*DESCRIPTION OF THE TASK*
From the line with "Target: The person" through the line with "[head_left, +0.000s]", inclusive, return each line of the data below exactly and leave the rest out.

*** Opening LISTED RECORDS ***

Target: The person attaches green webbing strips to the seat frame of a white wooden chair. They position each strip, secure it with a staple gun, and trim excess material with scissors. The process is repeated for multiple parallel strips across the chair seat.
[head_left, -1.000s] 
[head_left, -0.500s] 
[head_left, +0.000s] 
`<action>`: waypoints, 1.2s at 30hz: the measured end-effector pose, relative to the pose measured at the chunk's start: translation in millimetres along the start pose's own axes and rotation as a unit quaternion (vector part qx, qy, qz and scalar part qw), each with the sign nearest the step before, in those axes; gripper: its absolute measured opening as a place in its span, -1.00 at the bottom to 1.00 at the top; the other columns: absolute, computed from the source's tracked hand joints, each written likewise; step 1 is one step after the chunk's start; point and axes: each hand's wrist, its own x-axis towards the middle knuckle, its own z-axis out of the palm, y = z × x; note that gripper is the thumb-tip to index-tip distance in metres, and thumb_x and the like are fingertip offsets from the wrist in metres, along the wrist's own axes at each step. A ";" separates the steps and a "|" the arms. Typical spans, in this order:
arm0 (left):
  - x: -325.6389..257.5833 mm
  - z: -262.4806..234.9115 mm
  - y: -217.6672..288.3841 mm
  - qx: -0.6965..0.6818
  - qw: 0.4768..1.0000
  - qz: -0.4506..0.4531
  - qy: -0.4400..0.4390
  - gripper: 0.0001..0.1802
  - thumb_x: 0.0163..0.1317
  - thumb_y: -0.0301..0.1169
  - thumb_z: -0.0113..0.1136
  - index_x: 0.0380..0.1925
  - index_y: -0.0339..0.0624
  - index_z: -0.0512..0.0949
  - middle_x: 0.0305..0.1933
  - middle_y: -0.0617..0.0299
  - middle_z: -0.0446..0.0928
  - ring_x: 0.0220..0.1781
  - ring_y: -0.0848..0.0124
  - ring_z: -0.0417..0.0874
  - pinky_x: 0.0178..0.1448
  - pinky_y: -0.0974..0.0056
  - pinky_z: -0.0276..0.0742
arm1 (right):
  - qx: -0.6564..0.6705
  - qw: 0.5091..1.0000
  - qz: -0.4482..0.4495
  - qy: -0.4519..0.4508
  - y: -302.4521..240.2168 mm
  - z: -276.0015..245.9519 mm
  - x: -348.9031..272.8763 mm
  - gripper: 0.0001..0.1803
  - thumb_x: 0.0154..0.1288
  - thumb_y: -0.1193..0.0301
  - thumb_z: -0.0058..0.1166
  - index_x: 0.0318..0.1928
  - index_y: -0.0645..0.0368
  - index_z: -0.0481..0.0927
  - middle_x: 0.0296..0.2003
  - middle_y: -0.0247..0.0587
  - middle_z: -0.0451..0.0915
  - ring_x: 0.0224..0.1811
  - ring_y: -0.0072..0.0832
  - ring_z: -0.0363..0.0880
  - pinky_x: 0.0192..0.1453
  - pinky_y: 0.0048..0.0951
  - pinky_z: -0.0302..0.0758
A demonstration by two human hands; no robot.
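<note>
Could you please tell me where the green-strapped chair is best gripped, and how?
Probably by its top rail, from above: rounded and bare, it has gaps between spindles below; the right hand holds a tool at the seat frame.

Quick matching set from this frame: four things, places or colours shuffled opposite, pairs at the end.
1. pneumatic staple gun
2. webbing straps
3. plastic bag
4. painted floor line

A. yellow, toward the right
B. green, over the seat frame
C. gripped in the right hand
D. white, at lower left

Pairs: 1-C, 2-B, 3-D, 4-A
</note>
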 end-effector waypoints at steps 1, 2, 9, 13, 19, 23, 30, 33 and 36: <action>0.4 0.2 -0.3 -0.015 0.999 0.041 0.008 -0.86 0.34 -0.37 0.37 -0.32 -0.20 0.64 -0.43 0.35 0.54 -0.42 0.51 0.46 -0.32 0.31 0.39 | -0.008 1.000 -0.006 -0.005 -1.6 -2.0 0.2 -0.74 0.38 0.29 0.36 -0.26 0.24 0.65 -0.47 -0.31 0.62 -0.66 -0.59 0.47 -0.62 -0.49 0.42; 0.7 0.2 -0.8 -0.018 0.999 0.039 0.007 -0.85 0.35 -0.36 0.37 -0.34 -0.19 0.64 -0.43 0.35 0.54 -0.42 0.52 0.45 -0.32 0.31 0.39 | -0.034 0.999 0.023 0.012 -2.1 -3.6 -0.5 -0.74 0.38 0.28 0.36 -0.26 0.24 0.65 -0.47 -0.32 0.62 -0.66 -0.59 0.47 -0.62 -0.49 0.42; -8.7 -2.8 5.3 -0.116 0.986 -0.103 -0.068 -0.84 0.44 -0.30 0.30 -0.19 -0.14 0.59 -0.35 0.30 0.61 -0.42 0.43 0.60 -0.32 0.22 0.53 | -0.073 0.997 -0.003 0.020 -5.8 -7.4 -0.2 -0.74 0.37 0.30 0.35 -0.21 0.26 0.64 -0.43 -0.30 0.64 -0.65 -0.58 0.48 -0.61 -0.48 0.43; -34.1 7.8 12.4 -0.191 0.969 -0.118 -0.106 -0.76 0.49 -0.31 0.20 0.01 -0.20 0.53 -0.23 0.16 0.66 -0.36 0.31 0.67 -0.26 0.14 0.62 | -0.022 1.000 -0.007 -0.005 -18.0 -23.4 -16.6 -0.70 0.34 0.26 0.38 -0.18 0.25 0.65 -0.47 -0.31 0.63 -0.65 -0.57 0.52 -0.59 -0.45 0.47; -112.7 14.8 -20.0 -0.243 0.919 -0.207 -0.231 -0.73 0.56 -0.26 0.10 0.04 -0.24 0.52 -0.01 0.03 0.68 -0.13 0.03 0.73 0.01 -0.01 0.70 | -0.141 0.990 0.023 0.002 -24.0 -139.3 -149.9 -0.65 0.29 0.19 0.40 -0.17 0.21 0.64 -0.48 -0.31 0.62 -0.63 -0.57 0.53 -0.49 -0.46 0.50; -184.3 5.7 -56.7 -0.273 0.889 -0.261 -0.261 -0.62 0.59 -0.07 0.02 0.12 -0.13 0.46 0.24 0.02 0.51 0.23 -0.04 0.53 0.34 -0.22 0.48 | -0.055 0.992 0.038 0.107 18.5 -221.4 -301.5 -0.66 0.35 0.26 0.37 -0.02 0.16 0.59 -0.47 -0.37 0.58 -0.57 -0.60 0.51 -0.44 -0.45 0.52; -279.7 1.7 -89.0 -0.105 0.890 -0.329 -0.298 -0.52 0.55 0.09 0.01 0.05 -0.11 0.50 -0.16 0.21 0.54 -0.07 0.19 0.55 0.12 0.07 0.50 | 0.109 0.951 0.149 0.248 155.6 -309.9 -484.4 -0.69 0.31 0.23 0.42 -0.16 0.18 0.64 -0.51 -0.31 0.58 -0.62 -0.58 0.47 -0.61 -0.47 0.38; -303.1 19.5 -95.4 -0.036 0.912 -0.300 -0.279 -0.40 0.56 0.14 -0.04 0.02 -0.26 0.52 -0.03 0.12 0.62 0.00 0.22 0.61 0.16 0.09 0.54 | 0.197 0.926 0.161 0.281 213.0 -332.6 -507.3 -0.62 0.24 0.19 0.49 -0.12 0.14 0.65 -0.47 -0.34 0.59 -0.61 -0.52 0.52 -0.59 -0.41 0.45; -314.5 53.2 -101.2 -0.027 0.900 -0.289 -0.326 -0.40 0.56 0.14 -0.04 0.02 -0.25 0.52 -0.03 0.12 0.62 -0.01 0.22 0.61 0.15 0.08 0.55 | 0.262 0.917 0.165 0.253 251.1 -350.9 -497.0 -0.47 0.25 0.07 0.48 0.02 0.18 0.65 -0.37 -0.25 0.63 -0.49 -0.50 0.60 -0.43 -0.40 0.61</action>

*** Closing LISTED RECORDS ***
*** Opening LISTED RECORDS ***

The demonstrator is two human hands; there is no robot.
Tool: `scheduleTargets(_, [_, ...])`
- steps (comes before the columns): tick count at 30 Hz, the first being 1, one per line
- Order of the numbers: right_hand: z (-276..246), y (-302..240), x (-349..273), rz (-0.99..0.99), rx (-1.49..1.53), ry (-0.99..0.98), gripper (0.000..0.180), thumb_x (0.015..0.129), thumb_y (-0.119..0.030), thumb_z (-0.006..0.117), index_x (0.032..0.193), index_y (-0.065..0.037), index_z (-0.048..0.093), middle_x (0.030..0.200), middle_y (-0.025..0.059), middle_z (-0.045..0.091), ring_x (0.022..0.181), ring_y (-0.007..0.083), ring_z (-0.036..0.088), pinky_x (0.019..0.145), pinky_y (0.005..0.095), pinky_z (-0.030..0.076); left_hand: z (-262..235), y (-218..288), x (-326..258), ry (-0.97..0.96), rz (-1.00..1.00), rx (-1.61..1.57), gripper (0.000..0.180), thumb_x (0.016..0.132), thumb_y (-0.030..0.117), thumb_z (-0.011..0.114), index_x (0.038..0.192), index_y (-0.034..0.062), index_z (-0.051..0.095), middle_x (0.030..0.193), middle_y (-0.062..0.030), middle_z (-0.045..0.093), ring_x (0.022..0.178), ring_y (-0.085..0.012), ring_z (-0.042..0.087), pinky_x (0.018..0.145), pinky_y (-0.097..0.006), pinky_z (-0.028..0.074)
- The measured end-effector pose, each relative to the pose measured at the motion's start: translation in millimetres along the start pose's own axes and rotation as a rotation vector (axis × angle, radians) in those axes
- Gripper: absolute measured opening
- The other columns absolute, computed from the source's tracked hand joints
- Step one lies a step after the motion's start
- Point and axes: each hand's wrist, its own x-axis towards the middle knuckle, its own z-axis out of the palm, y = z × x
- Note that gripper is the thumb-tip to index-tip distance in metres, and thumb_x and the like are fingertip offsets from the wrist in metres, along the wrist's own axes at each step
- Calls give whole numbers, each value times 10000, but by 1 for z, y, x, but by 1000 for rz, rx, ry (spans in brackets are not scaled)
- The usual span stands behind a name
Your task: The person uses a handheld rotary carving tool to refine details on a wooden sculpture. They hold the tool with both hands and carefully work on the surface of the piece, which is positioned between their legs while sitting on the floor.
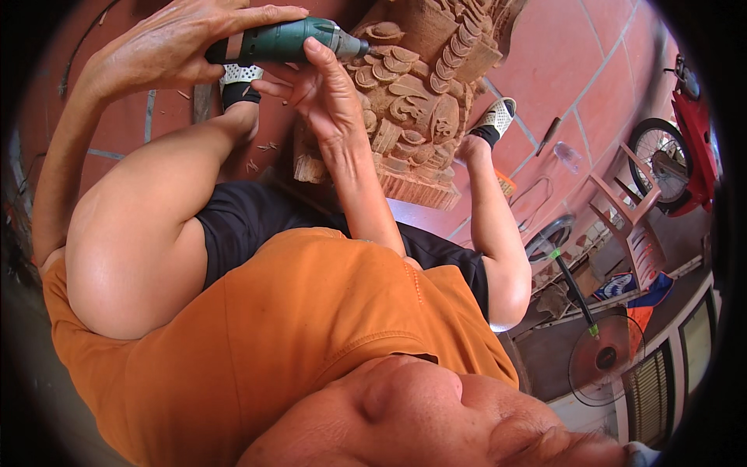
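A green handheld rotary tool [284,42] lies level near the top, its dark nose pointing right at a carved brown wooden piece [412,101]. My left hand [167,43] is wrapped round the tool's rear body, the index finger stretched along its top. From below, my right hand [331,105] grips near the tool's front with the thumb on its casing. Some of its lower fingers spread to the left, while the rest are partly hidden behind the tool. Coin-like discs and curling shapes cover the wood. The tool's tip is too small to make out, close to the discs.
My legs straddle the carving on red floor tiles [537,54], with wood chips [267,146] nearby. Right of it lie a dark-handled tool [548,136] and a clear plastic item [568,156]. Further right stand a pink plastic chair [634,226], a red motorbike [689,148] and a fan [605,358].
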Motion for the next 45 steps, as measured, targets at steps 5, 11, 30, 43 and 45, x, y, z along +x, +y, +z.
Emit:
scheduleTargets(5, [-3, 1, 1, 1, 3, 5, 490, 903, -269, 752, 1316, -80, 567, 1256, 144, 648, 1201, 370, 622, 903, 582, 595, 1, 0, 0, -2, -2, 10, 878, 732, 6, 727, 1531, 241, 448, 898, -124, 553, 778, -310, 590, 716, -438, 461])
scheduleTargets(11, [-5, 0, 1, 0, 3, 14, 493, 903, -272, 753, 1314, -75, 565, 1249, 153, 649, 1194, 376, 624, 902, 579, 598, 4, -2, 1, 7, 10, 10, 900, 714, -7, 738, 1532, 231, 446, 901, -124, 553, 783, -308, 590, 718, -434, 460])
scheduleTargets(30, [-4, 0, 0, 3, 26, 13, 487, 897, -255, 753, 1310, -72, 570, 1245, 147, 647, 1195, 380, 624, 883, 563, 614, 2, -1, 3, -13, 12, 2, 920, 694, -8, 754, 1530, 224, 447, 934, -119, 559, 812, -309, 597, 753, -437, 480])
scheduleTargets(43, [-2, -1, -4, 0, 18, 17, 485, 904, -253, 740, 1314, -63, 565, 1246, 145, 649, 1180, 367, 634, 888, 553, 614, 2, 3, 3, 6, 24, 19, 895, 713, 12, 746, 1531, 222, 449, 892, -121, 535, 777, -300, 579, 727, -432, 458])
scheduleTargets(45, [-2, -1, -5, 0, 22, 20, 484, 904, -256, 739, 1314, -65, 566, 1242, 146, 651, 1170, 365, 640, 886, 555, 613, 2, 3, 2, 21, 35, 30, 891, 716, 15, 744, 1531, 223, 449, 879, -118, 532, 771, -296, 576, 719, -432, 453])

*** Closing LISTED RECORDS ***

*RESULT OF THE TASK*
Target: The person attaches green webbing strips to the seat frame of a white wooden chair. They position each strip, secure it with a staple gun, and trim excess material with scissors. The process is repeated for multiple parallel strips across the chair seat.
[head_left, -1.000s] 
[head_left, -0.500s] 
[head_left, +0.000s] 

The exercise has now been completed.